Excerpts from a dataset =
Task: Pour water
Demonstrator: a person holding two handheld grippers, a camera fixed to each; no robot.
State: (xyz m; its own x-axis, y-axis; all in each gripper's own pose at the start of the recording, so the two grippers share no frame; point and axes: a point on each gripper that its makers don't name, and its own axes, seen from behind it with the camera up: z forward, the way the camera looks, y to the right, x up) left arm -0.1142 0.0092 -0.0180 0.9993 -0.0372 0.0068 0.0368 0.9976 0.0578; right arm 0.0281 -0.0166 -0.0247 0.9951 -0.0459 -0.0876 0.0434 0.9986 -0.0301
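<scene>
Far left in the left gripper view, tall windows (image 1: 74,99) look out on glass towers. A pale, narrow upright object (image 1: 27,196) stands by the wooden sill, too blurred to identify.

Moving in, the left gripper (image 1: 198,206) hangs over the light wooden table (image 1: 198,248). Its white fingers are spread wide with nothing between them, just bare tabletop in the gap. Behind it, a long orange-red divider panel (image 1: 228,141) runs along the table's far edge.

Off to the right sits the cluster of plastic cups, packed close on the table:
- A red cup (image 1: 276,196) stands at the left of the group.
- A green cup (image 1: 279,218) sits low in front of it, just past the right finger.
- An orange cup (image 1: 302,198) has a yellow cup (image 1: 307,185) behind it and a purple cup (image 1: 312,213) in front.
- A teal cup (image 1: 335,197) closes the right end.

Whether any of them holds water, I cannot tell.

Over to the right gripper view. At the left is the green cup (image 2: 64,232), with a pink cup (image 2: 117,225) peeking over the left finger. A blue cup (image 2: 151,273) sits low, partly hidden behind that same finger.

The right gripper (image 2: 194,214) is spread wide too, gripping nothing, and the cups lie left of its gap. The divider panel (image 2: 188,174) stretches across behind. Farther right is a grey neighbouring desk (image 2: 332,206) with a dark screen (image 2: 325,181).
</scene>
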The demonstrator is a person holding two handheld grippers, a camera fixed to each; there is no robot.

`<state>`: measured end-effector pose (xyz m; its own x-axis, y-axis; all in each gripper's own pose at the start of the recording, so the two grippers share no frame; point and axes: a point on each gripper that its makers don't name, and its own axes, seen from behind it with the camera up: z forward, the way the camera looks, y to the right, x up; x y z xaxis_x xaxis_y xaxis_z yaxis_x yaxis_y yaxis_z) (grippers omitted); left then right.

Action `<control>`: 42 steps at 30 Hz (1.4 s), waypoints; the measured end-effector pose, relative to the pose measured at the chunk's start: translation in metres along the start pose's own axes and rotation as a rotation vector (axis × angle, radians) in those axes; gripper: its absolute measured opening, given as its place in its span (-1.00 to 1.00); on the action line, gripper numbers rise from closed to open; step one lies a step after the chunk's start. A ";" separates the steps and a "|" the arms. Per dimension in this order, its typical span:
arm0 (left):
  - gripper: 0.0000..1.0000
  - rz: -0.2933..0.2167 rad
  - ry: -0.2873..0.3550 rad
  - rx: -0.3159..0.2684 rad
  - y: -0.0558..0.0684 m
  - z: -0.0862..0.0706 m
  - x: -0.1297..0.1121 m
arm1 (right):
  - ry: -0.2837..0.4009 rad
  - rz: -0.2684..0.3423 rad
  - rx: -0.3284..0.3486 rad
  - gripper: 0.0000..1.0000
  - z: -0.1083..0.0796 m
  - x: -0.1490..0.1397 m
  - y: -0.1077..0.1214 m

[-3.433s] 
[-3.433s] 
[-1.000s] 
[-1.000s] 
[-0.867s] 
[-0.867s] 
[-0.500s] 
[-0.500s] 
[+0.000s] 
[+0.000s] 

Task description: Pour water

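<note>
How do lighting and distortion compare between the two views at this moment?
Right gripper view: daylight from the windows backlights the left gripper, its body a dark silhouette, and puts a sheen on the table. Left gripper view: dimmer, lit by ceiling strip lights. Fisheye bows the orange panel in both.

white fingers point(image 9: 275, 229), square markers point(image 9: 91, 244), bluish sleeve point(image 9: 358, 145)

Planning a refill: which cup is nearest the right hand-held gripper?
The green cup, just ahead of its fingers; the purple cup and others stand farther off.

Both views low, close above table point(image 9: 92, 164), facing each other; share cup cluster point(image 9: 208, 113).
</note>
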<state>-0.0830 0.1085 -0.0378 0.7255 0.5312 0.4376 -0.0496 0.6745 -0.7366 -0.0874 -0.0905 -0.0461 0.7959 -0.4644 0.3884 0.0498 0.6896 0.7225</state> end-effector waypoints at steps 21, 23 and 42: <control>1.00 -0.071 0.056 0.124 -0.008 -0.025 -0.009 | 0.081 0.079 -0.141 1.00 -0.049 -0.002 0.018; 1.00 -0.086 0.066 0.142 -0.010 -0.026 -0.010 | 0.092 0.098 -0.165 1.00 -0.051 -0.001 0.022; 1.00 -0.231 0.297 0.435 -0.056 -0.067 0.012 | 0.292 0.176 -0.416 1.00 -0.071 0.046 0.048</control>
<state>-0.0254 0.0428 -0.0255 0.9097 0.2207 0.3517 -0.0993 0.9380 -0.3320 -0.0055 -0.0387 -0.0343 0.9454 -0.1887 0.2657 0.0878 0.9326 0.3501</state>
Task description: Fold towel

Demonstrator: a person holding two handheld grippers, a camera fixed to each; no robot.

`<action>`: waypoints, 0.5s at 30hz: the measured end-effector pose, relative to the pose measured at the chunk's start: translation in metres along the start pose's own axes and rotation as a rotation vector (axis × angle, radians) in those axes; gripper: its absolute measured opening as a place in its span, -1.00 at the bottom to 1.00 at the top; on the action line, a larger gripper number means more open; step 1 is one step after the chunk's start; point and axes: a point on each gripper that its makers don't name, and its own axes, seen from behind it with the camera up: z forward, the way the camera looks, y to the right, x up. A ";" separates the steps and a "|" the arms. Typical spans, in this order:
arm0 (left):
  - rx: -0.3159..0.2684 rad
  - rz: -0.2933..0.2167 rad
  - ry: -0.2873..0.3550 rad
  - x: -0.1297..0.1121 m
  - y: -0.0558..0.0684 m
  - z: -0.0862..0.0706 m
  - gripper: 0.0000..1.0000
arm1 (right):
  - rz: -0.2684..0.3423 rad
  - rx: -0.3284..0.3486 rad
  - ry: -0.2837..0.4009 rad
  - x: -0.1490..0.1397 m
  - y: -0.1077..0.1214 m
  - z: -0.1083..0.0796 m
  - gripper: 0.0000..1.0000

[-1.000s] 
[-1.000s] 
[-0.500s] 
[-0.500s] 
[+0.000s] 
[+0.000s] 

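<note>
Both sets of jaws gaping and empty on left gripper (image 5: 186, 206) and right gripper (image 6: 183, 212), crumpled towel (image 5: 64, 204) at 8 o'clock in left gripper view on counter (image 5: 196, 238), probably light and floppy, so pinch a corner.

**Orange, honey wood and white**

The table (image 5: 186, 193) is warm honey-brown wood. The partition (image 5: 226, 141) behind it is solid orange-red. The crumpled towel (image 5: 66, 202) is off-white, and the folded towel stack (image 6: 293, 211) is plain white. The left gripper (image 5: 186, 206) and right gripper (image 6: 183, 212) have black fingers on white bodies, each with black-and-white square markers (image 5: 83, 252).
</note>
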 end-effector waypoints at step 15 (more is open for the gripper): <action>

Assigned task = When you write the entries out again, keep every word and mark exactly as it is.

Answer to this task =
Task: Pour water
Demonstrator: a person holding two handheld grippers, a camera fixed to each; no robot.
State: (xyz m; its own x-axis, y-axis; all in each gripper's own pose at the start of the recording, so the two grippers share no frame; point and axes: a point on each gripper that its makers don't name, and its own axes, seen from behind it with the camera up: z forward, the way the camera looks, y to the right, x up) left arm -0.1142 0.0092 -0.0180 0.9993 -0.0372 0.0068 0.0368 0.9976 0.0578; right arm 0.0281 -0.0166 -0.0247 0.9951 -0.0459 -0.0876 0.0434 0.9986 -0.0301
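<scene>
Far left in the left gripper view, tall windows (image 1: 74,99) look out on glass towers. A pale, narrow upright object (image 1: 27,196) stands by the wooden sill, too blurred to identify.

Moving in, the left gripper (image 1: 198,206) hangs over the light wooden table (image 1: 198,248). Its white fingers are spread wide with nothing between them, just bare tabletop in the gap. Behind it, a long orange-red divider panel (image 1: 228,141) runs along the table's far edge.

Off to the right sits the cluster of plastic cups, packed close on the table:
- A red cup (image 1: 276,196) stands at the left of the group.
- A green cup (image 1: 279,218) sits low in front of it, just past the right finger.
- An orange cup (image 1: 302,198) has a yellow cup (image 1: 307,185) behind it and a purple cup (image 1: 312,213) in front.
- A teal cup (image 1: 335,197) closes the right end.

Whether any of them holds water, I cannot tell.

Over to the right gripper view. At the left is the green cup (image 2: 64,232), with a pink cup (image 2: 117,225) peeking over the left finger. A blue cup (image 2: 151,273) sits low, partly hidden behind that same finger.

The right gripper (image 2: 194,214) is spread wide too, gripping nothing, and the cups lie left of its gap. The divider panel (image 2: 188,174) stretches across behind. Farther right is a grey neighbouring desk (image 2: 332,206) with a dark screen (image 2: 325,181).
</scene>
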The demonstrator is a person holding two handheld grippers, a camera fixed to each; there is no robot.

`<state>`: measured end-effector pose (xyz m; its own x-axis, y-axis; all in each gripper's own pose at the start of the recording, so the two grippers share no frame; point and axes: a point on each gripper that its makers don't name, and its own axes, seen from behind it with the camera up: z forward, the way the camera looks, y to the right, x up; x y z xaxis_x xaxis_y xaxis_z yaxis_x yaxis_y yaxis_z) (grippers omitted); left then right.

Action `<control>`: 42 steps at 30 Hz (1.4 s), waypoints; the measured end-effector pose, relative to the pose measured at the chunk's start: translation in metres along the start pose's own axes and rotation as a rotation vector (axis × angle, radians) in those axes; gripper: its absolute measured opening, given as its place in its span (-1.00 to 1.00); on the action line, gripper numbers rise from closed to open; step one lies a step after the chunk's start. A ";" separates the steps and a "|" the arms. Per dimension in this order, its typical span:
arm0 (left):
  - gripper: 0.0000..1.0000
  - rz: -0.2933..0.2167 rad
  - ry: -0.2873..0.3550 rad
  - rx: -0.3159..0.2684 rad
  - y: -0.0558..0.0684 m
  - z: -0.0862..0.0706 m
  - x: -0.1297..0.1121 m
arm1 (right):
  - ry: -0.2837..0.4009 rad
  - rz: -0.2684..0.3423 rad
  - rx: -0.3284..0.3486 rad
  - gripper: 0.0000..1.0000
  - z: -0.1083..0.0796 m
  - x: -0.1490..0.1397 m
  - y: -0.1077..0.1214 m

[-3.433s] 
[-3.433s] 
[-1.000s] 
[-1.000s] 
[-0.867s] 
[-0.867s] 
[-0.500s] 
[-0.500s] 
[+0.000s] 
[+0.000s] 

Task description: Pour water

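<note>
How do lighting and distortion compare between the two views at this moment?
Right gripper view: daylight from the windows backlights the left gripper, its body a dark silhouette, and puts a sheen on the table. Left gripper view: dimmer, lit by ceiling strip lights. Fisheye bows the orange panel in both.

white fingers point(image 9: 275, 229), square markers point(image 9: 91, 244), bluish sleeve point(image 9: 358, 145)

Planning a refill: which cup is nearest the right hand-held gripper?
The green cup, just ahead of its fingers; the purple cup and others stand farther off.

Both views low, close above table point(image 9: 92, 164), facing each other; share cup cluster point(image 9: 208, 113).
</note>
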<state>-0.0830 0.1085 -0.0378 0.7255 0.5312 0.4376 -0.0496 0.6745 -0.7366 -0.0874 -0.0905 -0.0461 0.7959 -0.4644 0.3884 0.0498 0.6896 0.7225</state> end-effector waypoints at steps 21, 23 and 42: <control>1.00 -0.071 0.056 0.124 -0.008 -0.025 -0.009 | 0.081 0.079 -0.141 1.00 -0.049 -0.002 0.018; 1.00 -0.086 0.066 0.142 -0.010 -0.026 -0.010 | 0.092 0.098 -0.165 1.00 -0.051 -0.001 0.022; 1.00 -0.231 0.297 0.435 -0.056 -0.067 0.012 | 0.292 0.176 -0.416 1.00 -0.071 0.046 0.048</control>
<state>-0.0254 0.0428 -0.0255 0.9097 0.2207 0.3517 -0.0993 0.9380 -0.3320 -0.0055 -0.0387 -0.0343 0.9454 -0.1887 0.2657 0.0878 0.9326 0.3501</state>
Task description: Fold towel

Demonstrator: a person holding two handheld grippers, a camera fixed to each; no robot.

`<action>`: waypoints, 0.5s at 30hz: the measured end-effector pose, relative to the pose measured at the chunk's start: translation in metres along the start pose's own axes and rotation as a rotation vector (axis × angle, radians) in those axes; gripper: its absolute measured opening as a place in its span, -1.00 at the bottom to 1.00 at the top; on the action line, a larger gripper number means more open; step 1 is one step after the chunk's start; point and axes: a point on each gripper that its makers don't name, and its own axes, seen from behind it with the camera up: z forward, the way the camera looks, y to the right, x up. A ";" separates the steps and a "|" the arms. Typical spans, in this order:
arm0 (left):
  - rx: -0.3159..0.2684 rad
  - rz: -0.2933..0.2167 rad
  - ry: -0.2873..0.3550 rad
  - x: -0.1297..0.1121 m
  - y: -0.0558..0.0684 m
  - z: -0.0862..0.0706 m
  - gripper: 0.0000..1.0000
arm1 (right):
  - rz: -0.2684..0.3423 rad
  - rx: -0.3284..0.3486 rad
  - ry: -0.2837..0.4009 rad
  - x: -0.1490..0.1397 m
  - y: -0.1077..0.1214 m
  - z: -0.1083..0.0796 m
  - gripper: 0.0000..1.0000

[-1.000s] 
[-1.000s] 
[-0.500s] 
[-0.500s] 
[+0.000s] 
[+0.000s] 

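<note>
Both sets of jaws gaping and empty on left gripper (image 5: 186, 206) and right gripper (image 6: 183, 212), crumpled towel (image 5: 64, 204) at 8 o'clock in left gripper view on counter (image 5: 196, 238), probably light and floppy, so pinch a corner.

**Orange, honey wood and white**

The table (image 5: 186, 193) is warm honey-brown wood. The partition (image 5: 226, 141) behind it is solid orange-red. The crumpled towel (image 5: 66, 202) is off-white, and the folded towel stack (image 6: 293, 211) is plain white. The left gripper (image 5: 186, 206) and right gripper (image 6: 183, 212) have black fingers on white bodies, each with black-and-white square markers (image 5: 83, 252).
</note>
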 end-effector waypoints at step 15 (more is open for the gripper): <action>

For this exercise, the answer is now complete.